Jefferson Adams is a freelance writer living in San Francisco. His poems, essays and photographs have appeared in Antioch Review, Blue Mesa Review, CALIBAN, Hayden's Ferry Review, Huffington Post, the Mississippi Review, and Slate among others.
He is a member of both the National Writers Union, the International Federation of Journalists, and covers San Francisco Health News for Examiner.com.
A team of researchers recently set out to evaluate children with celiac disease for bone deficits in spine (SP) and whole body (WB) bone mineral content (BMC) at time of diagnosis, and to evaluate whether such deficits are associated with deviations in growth and body composition. Additionally, the team sought to assess the effect of histological grade on BMC.
The research team was made up of doctors Muralidhar Jatla, Zemel, S. Babette, Patricia Bierly, and Ritu Verma associated with the Department of Pediatrics, Division of Gastroenterology and Nutrition, Children's Hospital of Philadelphia, University of Pennsylvania School of Medicine, Philadelphia
Their study was supported by the Nutrition Center at the Children's Hospital of Philadelphia and the Clinical and Translational Research Center from Clinical and Translational Science Award UL1-RR0241340. Their findings were reported in a recent issue of Gastroenterology.

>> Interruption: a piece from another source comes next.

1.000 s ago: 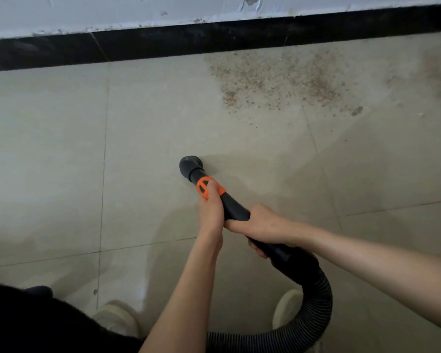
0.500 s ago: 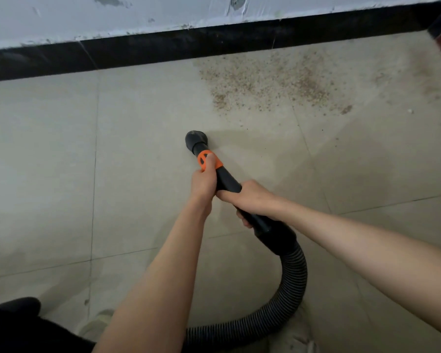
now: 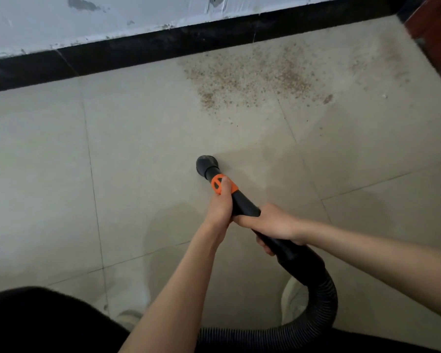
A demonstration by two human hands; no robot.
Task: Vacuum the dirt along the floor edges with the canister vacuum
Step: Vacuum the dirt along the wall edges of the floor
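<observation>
Head view: left hand (image 3: 220, 207) wrapped around the black vacuum wand (image 3: 245, 205), thumb lying on the orange collar (image 3: 223, 186). Right hand (image 3: 273, 222) grips the same wand just behind the left — the two hands touch. Round nozzle (image 3: 206, 165) sits just ahead of the left hand, at the tile floor (image 3: 138, 149). Dirt patch (image 3: 252, 77) lies well ahead and right of both hands, against the black baseboard (image 3: 163, 47). Ribbed hose (image 3: 321, 301) curves back behind the right hand.

So the dirt (image 3: 252, 77) sits on the floor (image 3: 138, 138) right against the baseboard (image 3: 163, 47), with the nozzle (image 3: 206, 166) well short of it, hose (image 3: 321, 301) trailing behind.
</observation>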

The team conducted a retrospective study that compared the results of children who had undergone a dual energy x-ray absorptiometry scan at the time of their celiac disease diagnosis against a healthy reference sample matched for age, race and geographic region in the United States. All celiac disease diagnosis occurred between October 1, 2003, and June 15, 2006.
To evaluate differences between the celiac disease and the control group, the research team expressed SP and WB BMC as sex-specific z scores relative to age and relative to height. They performed Pearson correlation, t tests, and analysis of variance to assess predictors of BMC.
They evaluated a total of forty-four children with celiac disease and compared them with 338 healthy controls. The celiac children averaged 10.6 ± 3.4 years of age, were 77% female, and 96% white. The children with celiac disease were shorter than their healthy counterparts of similar age, sex and region.
The children with celiac disease also showed significantly lower SP and WB BMC for age z scores compared with controls. The children with celiac showed significant deficits in WB BMC, even once the figures were adjusted for height. Low SP and WB BMC were associated with advanced histological grade in celiac disease. Low body mass index was associated with low WB BMC in celiac disease.
The research team concluded that screening for low bone mineral content may benefit children who are newly diagnosed with celiac disease, as those with low body mass index and those with advanced histological damage (Marsh grade IIIc) face an elevated risk of osteopenia.